Em felinos, nem toda hepatopatia causa um aumento de FA significativo, pois os seus hepatócitos possuem
menor quantidade de FA; apesar disso, a FA se mostrou aumentada nesse caso, indicando a lesão hepática.
Caso clínico 2009/1/02 página 4

Doenças hepatocíticas que resultam em acentuada tumefação dos hepatócitos, como a lipidose hepática,
podem obstruir os pequenos canalículos biliares e também induzir a maior produção e liberação de FA.
Outra alteração observada no exame bioquímico foi a presença de plasma ictérico; isto ocorre pela presença
de pigmentos biliares na circulação sanguínea. Provavelmente, neste caso, a bilirrubina livre (BL) está sendo
produzida normalmente, mas seu nível sérico está aumentado porque a taxa de conjugação está baixa
devido à lesão hepática. O nível sérico de bilirribunina conjugada (BC) também está aumentado, pois fluxo
pelos canalículos biliares está prejudicado, ocasionando o refluxo da BC para a circulação. Grande parte dos
felinos (aproximadamente 75%) com lipidose hepática apresenta aumento da concentração sérica de
bilirrubina, provavelmente, devido à colestase (THRALL, 2006). A BC que é excretada pela bile é reduzida a
urobilinogênio no intestino. O urobilinogênio também não pode ser excretado pela bile e reflui para a
circulação.

ULTRASSONOGRAFIA: hepatomegalia pode resultar de doenças infiltrativas, como a lipidose e é


caracterizado pelo aumento visível do tamanho e pelos bordos que ficam arredondados. Um aumento difuso
na ecogenicidade pode ocorrer como resultado de infiltração gordurosa generalizada (KEALY, 2005).

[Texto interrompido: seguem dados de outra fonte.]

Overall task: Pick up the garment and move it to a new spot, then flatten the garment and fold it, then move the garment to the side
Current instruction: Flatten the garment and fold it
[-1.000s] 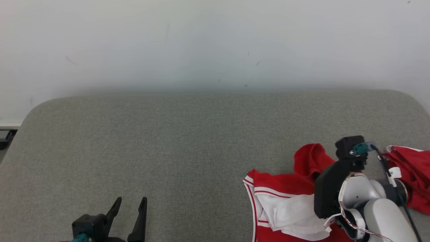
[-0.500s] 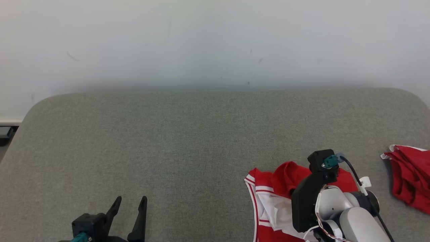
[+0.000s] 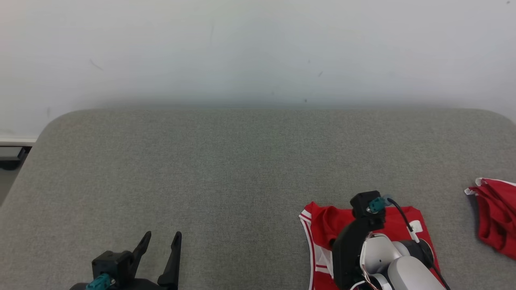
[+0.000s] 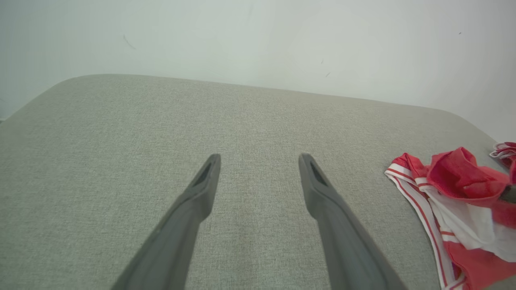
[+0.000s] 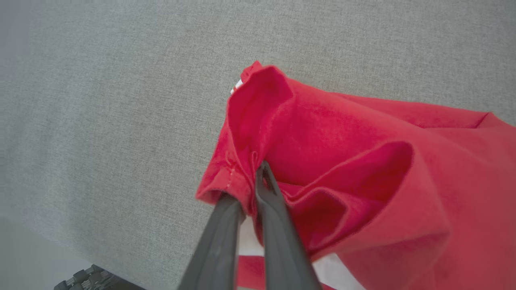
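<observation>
The red-and-white fabric garment (image 3: 322, 225) lies front right on the grey cloth-covered table (image 3: 242, 161). A crumpled red cloth bundle (image 3: 494, 213) lies further right, the left gripper (image 3: 163, 234) front left, a pale wall (image 3: 258, 48) behind.

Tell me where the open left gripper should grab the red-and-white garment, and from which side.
Probably the striped corner of the red garment, coming in low from the robot's left with the left gripper. It lies flat, nearest that gripper, while the right gripper pinches a raised red fold.
</observation>
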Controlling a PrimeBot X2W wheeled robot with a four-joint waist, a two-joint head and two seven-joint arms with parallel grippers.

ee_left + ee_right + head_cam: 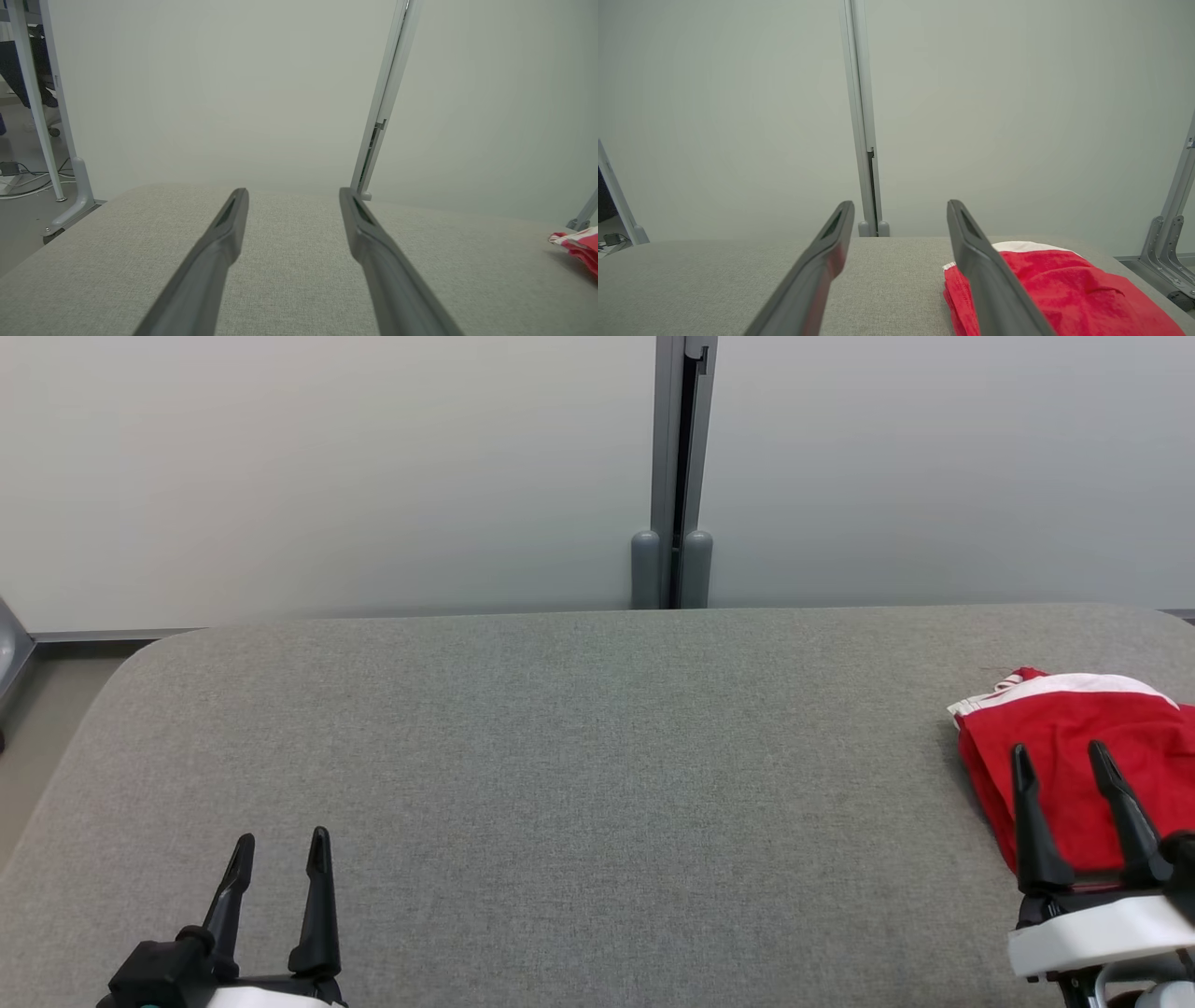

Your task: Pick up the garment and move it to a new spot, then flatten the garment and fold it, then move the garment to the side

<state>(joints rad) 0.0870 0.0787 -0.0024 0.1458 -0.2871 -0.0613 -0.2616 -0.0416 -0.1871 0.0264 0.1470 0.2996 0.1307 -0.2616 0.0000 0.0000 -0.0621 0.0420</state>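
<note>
Garment [1074, 709] lies folded just ahead of the right gripper [1060, 749], wide and empty; left gripper [282, 836] wide too; right gripper should lift away without snagging.

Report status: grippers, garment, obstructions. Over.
Left gripper open, low left over the table, holding nothing. Right gripper open above near edge of the red garment, no grip. Garment lies compact at table's right end. Nothing seen blocking it.

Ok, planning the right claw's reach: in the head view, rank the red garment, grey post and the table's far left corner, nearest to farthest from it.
1. The red garment, on the right, at the right claw fingertips.
2. The grey post, behind the table's far edge, centre.
3. The table's far left corner, diagonally across.
</note>
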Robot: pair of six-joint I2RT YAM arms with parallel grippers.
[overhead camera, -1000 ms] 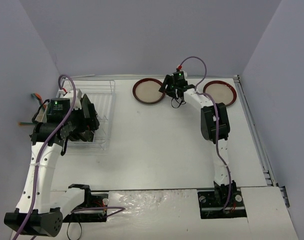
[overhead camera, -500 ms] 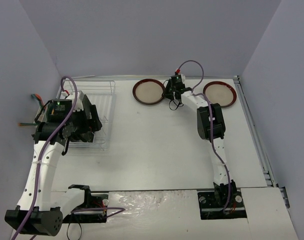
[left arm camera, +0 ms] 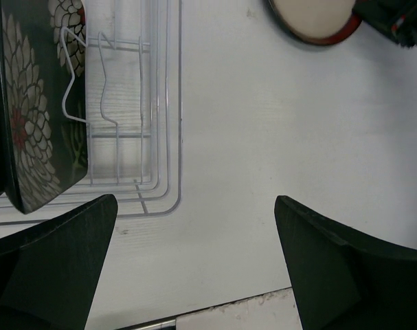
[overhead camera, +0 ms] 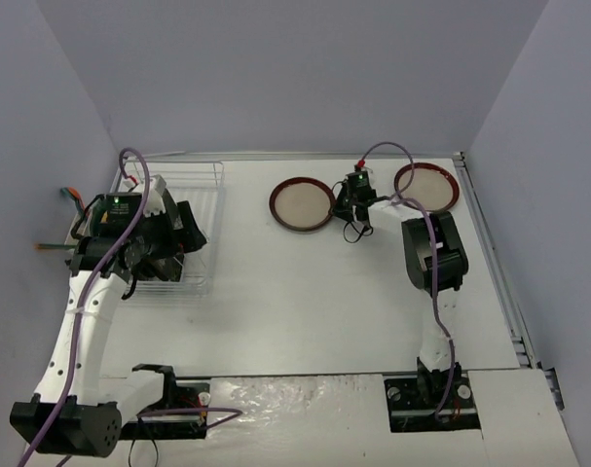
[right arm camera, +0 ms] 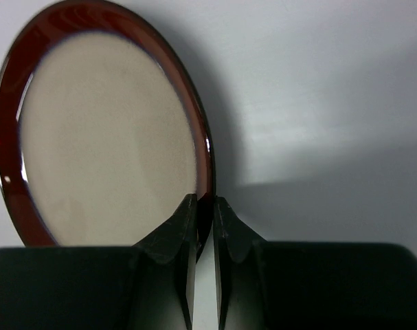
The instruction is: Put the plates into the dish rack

COMENTÁRIOS: a solução fisiológica (0,9% NaCl) foi de eleição para a manutenção do animal em estado
hidratado. Não foi utilizado Ringer lactato porque o metabolismo do lactato poderia estar prejudicado no
fígado (BIRCHARD, 2008). Também não utilizou-se benzodiazepinicos para estimular o apetite pois são
contraindicados na lipidose hepática (CHANDLER et al., 2006). Quando o diagnóstico dado é de lipidose
hepática, o caráter mais importante do tratamento, sem dúvida, é o suporte nutricional (CHANDLER et al.,
2006). Manter um balanço energético favorável favorece uma recuperação do equilíbrio metabólico e a
reversão dos sinais clínicos associados.
Em casos de lipidose hepática, a dieta correta pode ter impacto significativo na recuperação da
funcionalidade do fígado e, em muitos casos, permitir sua regeneração, satisfazendo, assim, requerimentos
de proteína e nutrientes do paciente. Por isso, para o tratamento foi escolhido uma alimentação com a ração
Prescription Diet a/d (Hill’s Pet Nutrition) que reduz a sobrecarga do fígado ao fornecer quantidades
específicas de sódio, proteína, além de gorduras e carboidratos facilmente digeríveis. Assim, este tipo de
dieta irá ajudar a controlar a doença presente e melhorar a função hepática.

A lipidose hepática felina é uma doença que se caracteriza pelo acúmulo de gordura nos hepatócitos, de
maneira a prejudicar sua função; felinos de qualquer idade ou raça podem ser acometidos, e fatores como a
obesidade e longos períodos de anorexia são fatores desencadeantes da doença, ocasionando alto nível de
lipomobilização; há formação de fígado gorduroso, que provoca colestase intra-hepática e falência hepática
progressiva; o acúmulo de gordura no fígado se dá quando ocorre um desequilíbrio entre o ingresso e o
egresso de lipídios nos hepatócitos; o tratamento é longo, o que pode desestimular os proprietários, e o
prognóstico é reservado. Quando não tratada, a doença é fatal.

CONCLUSÕES
De acordo com a anamnese, exame clínico e exames laboratoriais, o diagnóstico foi de lipidose hepática
desencadeada, principalmente, devido à obesidade do animal antes da doença associado à anorexia devido
à troca abrupta de ração.

REFERÊNCIAS BIBLIOGRÁFICAS
BIRCHARD, S. J. Manual Saunders: clínica de pequenos animais. 3.ed. São Paulo: Roca, 2008. 2048 p.
CHANDLER, E. A.; GASKELL, C. J.; GASKELL, R. M. Clínica e terapêutica em felinos. 3.ed. São Paulo:
Roca, 2006. 590 p.
KEALY, J. K. Radiologia e ultra-sonografia do cão e do gato. 3.ed. São Paulo: Manole, 2005. 436 p.
THRALL, M. A. Hematologia e bioquímica clínica veterinária. São Paulo: Roca, 2006. 582 p.